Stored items

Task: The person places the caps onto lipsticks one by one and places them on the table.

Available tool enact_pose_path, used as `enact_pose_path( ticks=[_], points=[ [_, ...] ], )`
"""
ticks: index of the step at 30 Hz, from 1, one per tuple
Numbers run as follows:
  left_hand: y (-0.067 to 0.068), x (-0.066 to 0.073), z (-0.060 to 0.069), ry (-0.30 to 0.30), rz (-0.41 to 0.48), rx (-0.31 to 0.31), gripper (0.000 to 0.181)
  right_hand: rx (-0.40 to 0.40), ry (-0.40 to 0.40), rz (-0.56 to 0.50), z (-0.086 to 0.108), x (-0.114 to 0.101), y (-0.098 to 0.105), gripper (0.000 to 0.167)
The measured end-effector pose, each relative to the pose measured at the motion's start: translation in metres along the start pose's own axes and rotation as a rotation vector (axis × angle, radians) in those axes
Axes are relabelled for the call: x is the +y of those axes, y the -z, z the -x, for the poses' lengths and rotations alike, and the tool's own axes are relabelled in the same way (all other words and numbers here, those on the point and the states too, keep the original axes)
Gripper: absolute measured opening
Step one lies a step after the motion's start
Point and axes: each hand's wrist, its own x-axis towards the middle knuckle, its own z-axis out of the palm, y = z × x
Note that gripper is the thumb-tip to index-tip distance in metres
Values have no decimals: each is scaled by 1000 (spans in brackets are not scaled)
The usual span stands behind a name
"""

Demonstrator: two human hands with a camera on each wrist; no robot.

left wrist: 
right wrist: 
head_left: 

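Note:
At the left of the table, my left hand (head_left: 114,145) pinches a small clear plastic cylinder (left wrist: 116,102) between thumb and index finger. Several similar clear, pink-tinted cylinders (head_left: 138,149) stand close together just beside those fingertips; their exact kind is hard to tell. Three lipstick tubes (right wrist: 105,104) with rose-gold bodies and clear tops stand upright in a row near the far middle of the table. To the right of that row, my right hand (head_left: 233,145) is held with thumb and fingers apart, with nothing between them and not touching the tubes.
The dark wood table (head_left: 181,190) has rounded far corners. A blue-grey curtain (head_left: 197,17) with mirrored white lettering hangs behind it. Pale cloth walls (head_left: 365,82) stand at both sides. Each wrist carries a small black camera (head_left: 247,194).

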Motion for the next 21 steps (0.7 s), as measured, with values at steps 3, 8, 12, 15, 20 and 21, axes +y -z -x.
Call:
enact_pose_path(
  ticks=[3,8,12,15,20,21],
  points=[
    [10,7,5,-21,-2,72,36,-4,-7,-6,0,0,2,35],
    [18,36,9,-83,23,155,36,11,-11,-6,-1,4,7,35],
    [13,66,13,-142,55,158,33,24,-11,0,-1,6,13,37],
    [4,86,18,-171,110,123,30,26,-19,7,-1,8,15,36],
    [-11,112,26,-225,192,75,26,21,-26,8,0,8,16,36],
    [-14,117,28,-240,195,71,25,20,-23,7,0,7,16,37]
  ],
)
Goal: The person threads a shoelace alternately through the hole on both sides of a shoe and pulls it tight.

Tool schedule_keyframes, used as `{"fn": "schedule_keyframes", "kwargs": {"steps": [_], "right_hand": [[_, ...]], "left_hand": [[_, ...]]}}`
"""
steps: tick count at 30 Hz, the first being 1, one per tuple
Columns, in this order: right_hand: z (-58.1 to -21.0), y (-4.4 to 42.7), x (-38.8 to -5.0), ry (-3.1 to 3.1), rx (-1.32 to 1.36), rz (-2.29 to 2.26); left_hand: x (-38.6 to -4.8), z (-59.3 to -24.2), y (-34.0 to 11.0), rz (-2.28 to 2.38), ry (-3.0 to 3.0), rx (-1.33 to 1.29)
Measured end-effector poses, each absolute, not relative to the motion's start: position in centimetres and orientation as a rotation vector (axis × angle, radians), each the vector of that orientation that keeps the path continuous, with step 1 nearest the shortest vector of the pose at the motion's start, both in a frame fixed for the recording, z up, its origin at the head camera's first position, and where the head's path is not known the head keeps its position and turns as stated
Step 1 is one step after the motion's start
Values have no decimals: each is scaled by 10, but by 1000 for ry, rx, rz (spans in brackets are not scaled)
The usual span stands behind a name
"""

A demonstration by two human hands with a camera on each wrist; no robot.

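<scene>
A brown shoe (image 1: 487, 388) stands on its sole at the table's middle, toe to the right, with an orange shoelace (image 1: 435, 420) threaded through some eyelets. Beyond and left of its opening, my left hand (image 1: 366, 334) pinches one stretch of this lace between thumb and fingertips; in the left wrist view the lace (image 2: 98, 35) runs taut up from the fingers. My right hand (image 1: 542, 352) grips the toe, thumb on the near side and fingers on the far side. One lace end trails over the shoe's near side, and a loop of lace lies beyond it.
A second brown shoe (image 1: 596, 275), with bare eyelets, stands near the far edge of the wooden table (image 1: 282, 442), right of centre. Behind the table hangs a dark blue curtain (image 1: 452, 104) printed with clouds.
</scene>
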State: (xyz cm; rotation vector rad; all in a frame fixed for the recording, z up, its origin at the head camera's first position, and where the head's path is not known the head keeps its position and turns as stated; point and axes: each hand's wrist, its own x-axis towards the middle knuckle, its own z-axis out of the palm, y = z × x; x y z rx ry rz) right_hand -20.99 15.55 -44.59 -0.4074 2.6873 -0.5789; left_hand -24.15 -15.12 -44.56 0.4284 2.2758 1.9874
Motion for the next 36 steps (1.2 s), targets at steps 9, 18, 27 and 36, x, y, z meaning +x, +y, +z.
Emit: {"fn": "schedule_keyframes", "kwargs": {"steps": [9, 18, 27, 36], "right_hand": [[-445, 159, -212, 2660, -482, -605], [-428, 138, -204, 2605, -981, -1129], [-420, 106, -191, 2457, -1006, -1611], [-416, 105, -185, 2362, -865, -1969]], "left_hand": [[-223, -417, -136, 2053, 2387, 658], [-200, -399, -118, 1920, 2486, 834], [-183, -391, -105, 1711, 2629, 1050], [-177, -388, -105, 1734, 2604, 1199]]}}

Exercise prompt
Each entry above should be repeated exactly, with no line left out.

Exercise output
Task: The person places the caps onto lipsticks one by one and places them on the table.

Available tool enact_pose_path, used as `enact_pose_path( ticks=[_], points=[ [_, ...] ], )`
"""
ticks: index of the step at 30 Hz, from 1, one per tuple
Numbers run as follows:
  left_hand: y (-0.067 to 0.068), x (-0.066 to 0.073), z (-0.060 to 0.069), ry (-0.30 to 0.30), rz (-0.41 to 0.48), rx (-0.31 to 0.31), gripper (0.000 to 0.181)
  right_hand: rx (-0.40 to 0.40), ry (-0.40 to 0.40), rz (-0.56 to 0.50), z (-0.086 to 0.108), x (-0.114 to 0.101), y (-0.098 to 0.105), gripper (0.000 to 0.167)
The measured end-effector pose, each relative to the pose measured at the motion's start: translation in metres along the start pose's own axes and rotation as a rotation vector (axis × angle, radians) in those axes
Axes are relabelled for the call: x is the +y of those axes, y the -z, z the -x, for the poses' lengths and rotations alike, and the tool's own axes are relabelled in the same way (all other words and numbers here, those on the point and the states too, keep the original axes)
Gripper: absolute measured opening
Step one lies a step after the motion's start
Point and axes: each hand's wrist, its own x-axis towards the middle knuckle, its own z-axis out of the palm, y = z × x
Note that gripper is the thumb-tip to index-tip distance in metres
Values have no decimals: each is scaled by 1000 (spans in brackets are not scaled)
The usual span stands behind a name
"""

Demonstrator: two human hands with a camera on each wrist; no robot.

left wrist: 
right wrist: 
head_left: 

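Note:
At the left of the table, my left hand (head_left: 114,145) pinches a small clear plastic cylinder (left wrist: 116,102) between thumb and index finger. Several similar clear, pink-tinted cylinders (head_left: 138,149) stand close together just beside those fingertips; their exact kind is hard to tell. Three lipstick tubes (right wrist: 105,104) with rose-gold bodies and clear tops stand upright in a row near the far middle of the table. To the right of that row, my right hand (head_left: 233,145) is held with thumb and fingers apart, with nothing between them and not touching the tubes.
The dark wood table (head_left: 181,190) has rounded far corners. A blue-grey curtain (head_left: 197,17) with mirrored white lettering hangs behind it. Pale cloth walls (head_left: 365,82) stand at both sides. Each wrist carries a small black camera (head_left: 247,194).
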
Motion for the next 21 steps (0.7 s), as measured, with values at steps 3, 8, 12, 15, 20 and 21, axes +y -z -x.
Call:
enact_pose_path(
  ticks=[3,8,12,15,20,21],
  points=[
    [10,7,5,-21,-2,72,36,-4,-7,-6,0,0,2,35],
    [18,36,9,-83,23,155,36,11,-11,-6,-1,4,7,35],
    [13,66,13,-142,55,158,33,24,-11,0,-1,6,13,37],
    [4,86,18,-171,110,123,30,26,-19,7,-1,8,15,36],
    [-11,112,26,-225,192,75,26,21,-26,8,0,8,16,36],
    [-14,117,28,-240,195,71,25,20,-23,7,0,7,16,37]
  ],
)
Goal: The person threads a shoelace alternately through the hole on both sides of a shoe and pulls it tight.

Tool schedule_keyframes, used as `{"fn": "schedule_keyframes", "kwargs": {"steps": [_], "right_hand": [[_, ...]], "left_hand": [[_, ...]]}}`
"""
steps: tick count at 30 Hz, the first being 1, one per tuple
Columns, in this order: right_hand: z (-58.1 to -21.0), y (-4.4 to 42.7), x (-38.8 to -5.0), ry (-3.1 to 3.1), rx (-1.32 to 1.36), rz (-2.29 to 2.26); left_hand: x (-38.6 to -4.8), z (-59.3 to -24.2), y (-34.0 to 11.0), rz (-2.28 to 2.38), ry (-3.0 to 3.0), rx (-1.33 to 1.29)
Measured end-effector poses, each absolute, not relative to the motion's start: position in centimetres and orientation as a rotation vector (axis × angle, radians), each the vector of that orientation that keeps the path continuous, with step 1 nearest the shortest vector of the pose at the motion's start, both in a frame fixed for the recording, z up, its origin at the head camera's first position, and where the head's path is not known the head keeps its position and turns as stated
Step 1 is one step after the motion's start
Values have no decimals: each is scaled by 10, but by 1000 for ry, rx, rz (spans in brackets are not scaled)
The usual span stands behind a name
"""

A demonstration by two human hands with a camera on each wrist; no robot.

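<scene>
A brown shoe (image 1: 487, 388) stands on its sole at the table's middle, toe to the right, with an orange shoelace (image 1: 435, 420) threaded through some eyelets. Beyond and left of its opening, my left hand (image 1: 366, 334) pinches one stretch of this lace between thumb and fingertips; in the left wrist view the lace (image 2: 98, 35) runs taut up from the fingers. My right hand (image 1: 542, 352) grips the toe, thumb on the near side and fingers on the far side. One lace end trails over the shoe's near side, and a loop of lace lies beyond it.
A second brown shoe (image 1: 596, 275), with bare eyelets, stands near the far edge of the wooden table (image 1: 282, 442), right of centre. Behind the table hangs a dark blue curtain (image 1: 452, 104) printed with clouds.
</scene>
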State: (xyz cm; rotation vector rad; all in a frame fixed for the recording, z up, its origin at the head camera's first position, and where the head's path is not known the head keeps its position and turns as stated; point and axes: each hand's wrist, its own x-axis towards the middle knuckle, its own z-axis out of the palm, y = z × x; x y z rx ry rz) right_hand -20.99 15.55 -44.59 -0.4074 2.6873 -0.5789; left_hand -24.15 -15.12 -44.56 0.4284 2.2758 1.9874
Motion for the next 36 steps (1.2 s), targets at steps 9, 18, 27 and 36, x, y, z meaning +x, +y, +z.
Emit: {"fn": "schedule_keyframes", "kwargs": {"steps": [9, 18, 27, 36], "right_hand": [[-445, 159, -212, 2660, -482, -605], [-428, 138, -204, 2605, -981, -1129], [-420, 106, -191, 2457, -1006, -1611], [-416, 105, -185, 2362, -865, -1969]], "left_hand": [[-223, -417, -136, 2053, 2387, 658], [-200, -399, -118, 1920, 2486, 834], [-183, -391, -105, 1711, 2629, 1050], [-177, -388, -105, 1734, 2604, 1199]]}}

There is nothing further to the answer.